Sullo sfondo, una batteria di chiavi inglesi, qualche brugola, delle tenaglie. In scena, solo una sedia. Il merluzzo surgelato è ospitato nell’officina sotterranea di Rivo 1951, un negozio di moto d’epoca e di biciclette, alla quale si accede grazie a un montacarichi, che accompagna al piano interrato gli spettatori, pochi per volta. Da fuori campo provengono rumori di stoviglie, lo squillo di un telefono, la sigla del festival di Sanremo: tipici suoni di un appartamento di un anziano.
Sara Baldassarre, in questo monologo, scritto insieme ad Arianna Di Stefano che ne cura anche la regia, smonta con attenzione i propri ricordi e li porge agli spettatori, indagando i movimenti di un paio di occhi, quelli di sua nonna, che paiono interrogativi, come quelli di un pesce, disorientati tra ricordi confusi. Ricordando lei e il suo non ricordare, Sara, «nipote mammifera con attaccamento alla nonna», racconta momenti della propria infanzia attraverso dettagli tattili, olfattivi e sonori, in un percorso che procede per lampi associativi, con vertigine e ironia. Se, infatti, la consequenzialità logica si perde con la dimenticanza, per malattia o per il naturale, progressivo sfumare delle memorie, del passato rimangono sensazioni, canzoni, e alcune registrazioni audio, che aiutano il pubblico a conoscere a fondo questa relazione, e a far emergere le proprie. La disposizione spaziale dell’appartamento dei nonni sfuma nel ricordo: come traccia, resta solo una sedia; invece, la parlata della nonna, la tecnica misteriosa con cui stendeva la pasta, il suo incedere curvo e tremante, rivivono nella corporeità di Sara, che indossa su di sé i gesti della progenitrice con grande delicatezza, senza lasciar spazio alla dimensione della frustrazione e dell’esasperazione date dalla malattia, in un dialogo corporeo in cui si alternano nonna e nipote, in tutta la loro distanza generazionale e culturale. Nei flussi divertenti e assurdi della sua storia particolare, l’attrice riesce a toccare l’universale.
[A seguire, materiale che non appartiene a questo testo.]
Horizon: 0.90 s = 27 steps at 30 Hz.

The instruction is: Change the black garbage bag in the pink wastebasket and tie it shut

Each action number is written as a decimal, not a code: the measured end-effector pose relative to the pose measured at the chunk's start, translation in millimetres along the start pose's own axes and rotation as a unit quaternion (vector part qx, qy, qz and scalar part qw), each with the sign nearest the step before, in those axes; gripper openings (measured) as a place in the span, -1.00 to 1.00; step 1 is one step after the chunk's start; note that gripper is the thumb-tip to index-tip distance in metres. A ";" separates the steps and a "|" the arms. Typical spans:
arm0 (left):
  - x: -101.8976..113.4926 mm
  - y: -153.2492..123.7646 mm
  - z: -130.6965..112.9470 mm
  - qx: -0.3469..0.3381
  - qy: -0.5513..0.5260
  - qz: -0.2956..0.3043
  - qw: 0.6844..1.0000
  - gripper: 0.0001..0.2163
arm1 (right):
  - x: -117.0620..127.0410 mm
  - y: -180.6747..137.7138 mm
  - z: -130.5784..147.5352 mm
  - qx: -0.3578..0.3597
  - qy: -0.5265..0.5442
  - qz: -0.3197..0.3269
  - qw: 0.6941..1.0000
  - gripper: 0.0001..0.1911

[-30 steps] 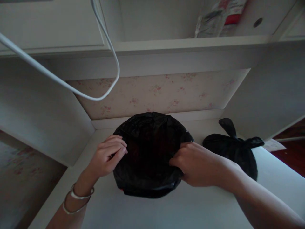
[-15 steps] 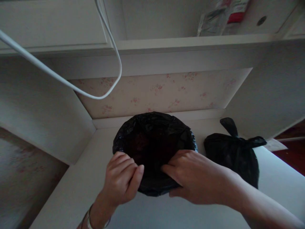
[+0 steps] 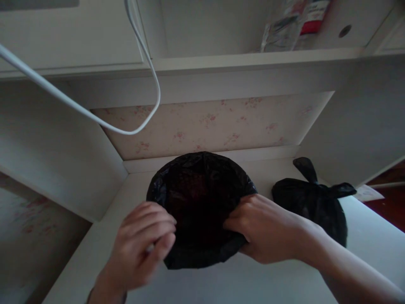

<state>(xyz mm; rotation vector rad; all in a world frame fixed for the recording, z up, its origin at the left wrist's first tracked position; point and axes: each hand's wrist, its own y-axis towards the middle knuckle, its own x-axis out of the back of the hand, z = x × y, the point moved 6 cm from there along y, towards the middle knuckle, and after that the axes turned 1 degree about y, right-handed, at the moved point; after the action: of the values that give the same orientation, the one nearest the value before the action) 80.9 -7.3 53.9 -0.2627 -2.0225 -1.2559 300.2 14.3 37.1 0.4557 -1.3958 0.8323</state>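
A small round bin lined with a black plastic bag (image 3: 199,198) stands on a white floor under a white desk. My right hand (image 3: 265,228) is closed on the liner's right rim, fingers pinching the black plastic. My left hand (image 3: 142,245) hovers just off the bin's front left rim, fingers curled together and slightly blurred; nothing shows in them. The inside of the bin is dark and I cannot make out its contents.
A tied black rubbish bag (image 3: 313,202) sits right of the bin. A white cable (image 3: 139,126) loops down from above at the left. Flowered wallpaper (image 3: 209,122) backs the recess, with white panels on both sides. A packet (image 3: 291,21) lies on the shelf above.
My left hand has come off the liner's front rim and drawn back toward me at the left. My right hand has slid a little along the right rim, still gripping.
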 end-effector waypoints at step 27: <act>-94.7 -164.8 86.9 0.592 -0.195 -0.266 0.735 -0.59 | -225.9 -80.5 -106.5 -0.401 0.422 -0.509 0.634 -0.42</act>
<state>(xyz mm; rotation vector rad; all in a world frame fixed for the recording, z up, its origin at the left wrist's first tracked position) 22.2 1.7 -146.5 0.7786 -2.9486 0.0895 439.3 -15.1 -183.4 0.0424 -0.3168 -0.5436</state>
I pensieri di Sara non guardano solo passato, ma, abbandonando momentaneamente la dimensione strettamente autobiografica, si flettono anche sul nostro presente storico e si allungano fino a tratteggiare scenari distopici. Al culmine dei densi flussi argomentativi, Sara si rivolge direttamente al pubblico e lo invita a fermarsi, a contemplare realmente la possibilità di perdersi, di lasciar andare il discorso, di smagliare la rete dei ricordi e delle associazioni mentali intessuta finora. Ed eventualmente, di ricomporla in maniera diversa. Ci troviamo in un’officina, dopotutto.
Sulle note di Avevo un cuore che ti amava tanto di Mino Reitano, Il merluzzo surgelato si disvela come uno spettacolo delicato su ciò che, pur non essendoci più, esiste ancora.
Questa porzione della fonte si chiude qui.